Für die Studie befragten UNICEF Deutschland und das Deutsche Institut für Menschenrechte von Juni bis Oktober 2020 die 16 Bundesländer. Die kinderrechtliche Analyse der Selbstauskunft aller Länder zeigt unter anderem, dass zwar alle Bundesländer über Vorgaben für den Gewaltschutz verfügen, diese sich aber deutlich in ihrer Verbindlichkeit, ihrem Umfang und ihrem Geltungsbereich unterscheiden. Die Umsetzung der Gewaltschutzkonzepte wird bislang überwiegend nicht systematisch beobachtet, ausgewertet und unabhängig überprüft.

Die Studie zeigt, dass die Kinder- und Jugendhilfe in Sammelunterkünften oft erst bei akuter Kindeswohlgefährdung greift. Zudem gibt es für traumatisierte Kinder oft keine angemessene Unterstützung. Auch ist der Betreuungsschlüssel meist viel zu niedrig – vor allem in Bezug auf Kinder. Verschärft wird die Situation der Kinder durch die pandemiebedingten Einschränkungen.

„Jede Form von Gewalt hinterlässt bei Kindern Spuren. Kinder in Unterkünften für geflüchtete Menschen haben – wie jedes Kind – ein Recht auf den Schutz vor Gewalt“, sagte Sebastian Sedlmayr, Leiter der Advocacy- und Programmabteilung UNICEF Deutschland. „Mit Bund und Ländern haben wir in den letzten Jahren wichtige Fortschritte gemacht. Die aktuelle Untersuchung zeigt jedoch, dass noch gravierende Lücken bestehen und der Kinderschutz in zu vielen Aufnahmeeinrichtungen und Sammelunterkünften bis heute nicht gesichert ist. Auch und gerade in Zeiten von COVID-19 braucht jede Unterkunft in Deutschland klare Verantwortlichkeiten und Abläufe für den Schutz von Kindern.“

„Die Kinder- und Jugendhilfe verfügt über viele Potenziale, um Kinder und ihre Familien in Sammelunterkünften zu unterstützen und zu stärken.
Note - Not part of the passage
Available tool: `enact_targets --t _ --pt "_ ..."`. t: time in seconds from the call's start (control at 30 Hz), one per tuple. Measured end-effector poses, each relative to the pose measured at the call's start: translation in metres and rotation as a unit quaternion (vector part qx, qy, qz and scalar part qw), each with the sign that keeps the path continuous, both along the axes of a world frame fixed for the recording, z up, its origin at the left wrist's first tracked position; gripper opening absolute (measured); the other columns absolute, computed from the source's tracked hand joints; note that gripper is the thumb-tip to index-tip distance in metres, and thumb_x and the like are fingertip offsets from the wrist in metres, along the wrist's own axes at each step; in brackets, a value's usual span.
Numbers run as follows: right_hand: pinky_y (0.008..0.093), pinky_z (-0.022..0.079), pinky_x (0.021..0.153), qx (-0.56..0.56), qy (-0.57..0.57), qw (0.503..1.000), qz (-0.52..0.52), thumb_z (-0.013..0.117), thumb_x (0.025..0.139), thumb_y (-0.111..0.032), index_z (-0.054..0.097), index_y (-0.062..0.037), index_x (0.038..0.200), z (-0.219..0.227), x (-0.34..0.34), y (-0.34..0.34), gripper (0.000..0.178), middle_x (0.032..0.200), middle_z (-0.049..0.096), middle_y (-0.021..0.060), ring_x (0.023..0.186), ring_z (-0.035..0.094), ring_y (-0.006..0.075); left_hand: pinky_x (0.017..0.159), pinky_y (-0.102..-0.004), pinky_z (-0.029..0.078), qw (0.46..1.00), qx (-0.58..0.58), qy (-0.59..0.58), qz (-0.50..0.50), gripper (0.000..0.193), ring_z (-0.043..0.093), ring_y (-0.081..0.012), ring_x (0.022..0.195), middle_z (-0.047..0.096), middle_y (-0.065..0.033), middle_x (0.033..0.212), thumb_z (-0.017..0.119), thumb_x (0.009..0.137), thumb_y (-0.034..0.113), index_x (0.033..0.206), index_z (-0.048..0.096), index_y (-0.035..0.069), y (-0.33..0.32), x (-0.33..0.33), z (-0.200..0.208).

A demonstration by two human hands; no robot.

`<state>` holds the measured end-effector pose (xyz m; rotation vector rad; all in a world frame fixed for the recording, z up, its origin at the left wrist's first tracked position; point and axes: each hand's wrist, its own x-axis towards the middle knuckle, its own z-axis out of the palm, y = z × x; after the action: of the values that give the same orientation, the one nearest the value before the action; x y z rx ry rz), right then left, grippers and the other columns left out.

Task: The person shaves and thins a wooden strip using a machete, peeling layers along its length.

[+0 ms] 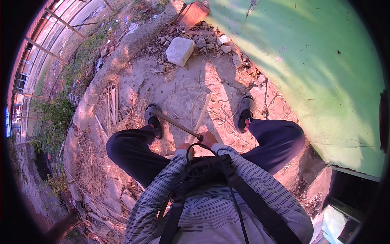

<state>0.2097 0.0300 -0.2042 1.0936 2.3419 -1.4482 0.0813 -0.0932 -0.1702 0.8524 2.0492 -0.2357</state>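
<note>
You sit or squat with your knees wide, and your two hands are close together near the middle of the frame. Your right hand [209, 139] looks curled around the end of a long dark tool [176, 123]. The tool slants toward the upper left, and its far end shows over your left shoe [158, 131]. I cannot tell if it touches the shoe.

A thin pale stick [201, 114] is in the middle of the frame. Its top end points up and a bit right, between your feet, and its low end comes down to your hands. Your left hand [184, 147] is by that low end. A black loop [189, 151] hides part of this hand, so I cannot tell if its fingers are tight on the stick or loose.

I think the step in hand is work on the stick with the tool. It looks like you have the tool ready, but I cannot see if its edge touches the stick.

The next move, I think, calls for a firm left hand on the stick and a slow right hand. The far end of the tool needs room away from your left shoe and your left leg [132, 152]. The bare ground [178, 87] at the upper middle, below the pale block [180, 51], looks like a safer way to point it.
</note>
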Motion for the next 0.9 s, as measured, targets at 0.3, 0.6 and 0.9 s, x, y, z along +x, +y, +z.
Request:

Diese Potenziale können bisher aber kaum genutzt werden. Hier müssen Landesregierungen und Jugendämter grundlegend etwas verändern, damit alle Angebote der Kinder- und Jugendhilfe auch in Sammelunterkünften in Anspruch genommen werden können“, sagte Claudia Kittel, Leiterin der Monitoring-Stelle UN-Kinderrechtskonvention.

In der Studie sprechen sich die Herausgeber für einen künftigen Rechtsanspruch von Kindern und ihren Familien auf eine dezentrale Unterbringung in den Kommunen sowie für eine deutliche Verkürzung der Höchstverweildauer in Aufnahmeeinrichtungen aus. Nur so könne vermieden werden, dass Kinder über einen längeren Zeitraum in Sammelunterkünften leben müssen und den dortigen Gefahren ausgesetzt sind.

Solange Kinder in Unterkünften für geflüchtete Menschen leben, braucht es verbindliche Konzepte und Mindeststandards zum Schutz vor Gewalt, geschultes Personal, zusätzliche finanzielle Mittel wie auch eine unabhängige Kontrolle der Unterkünfte und Beschwerdemöglichkeiten für Kinder, so die Organisationen.

Deutschland hat sich verpflichtet, die Vorgaben der UN-Kinderrechtskonvention (UN-KRK) zum Gewaltschutz (Artikel 19) umzusetzen. Darunter fallen auch Kinder, die in Unterkünften für geflüchtete Menschen leben. Darüber hinaus verpflichtet das Asylgesetz seit 2019 die Bundesländer, den Schutz von besonders schutzbedürftigen Personen wie zum Beispiel Kindern zu gewährleisten – sowohl in Landesunterkünften als auch in kommunalen Unterkünften.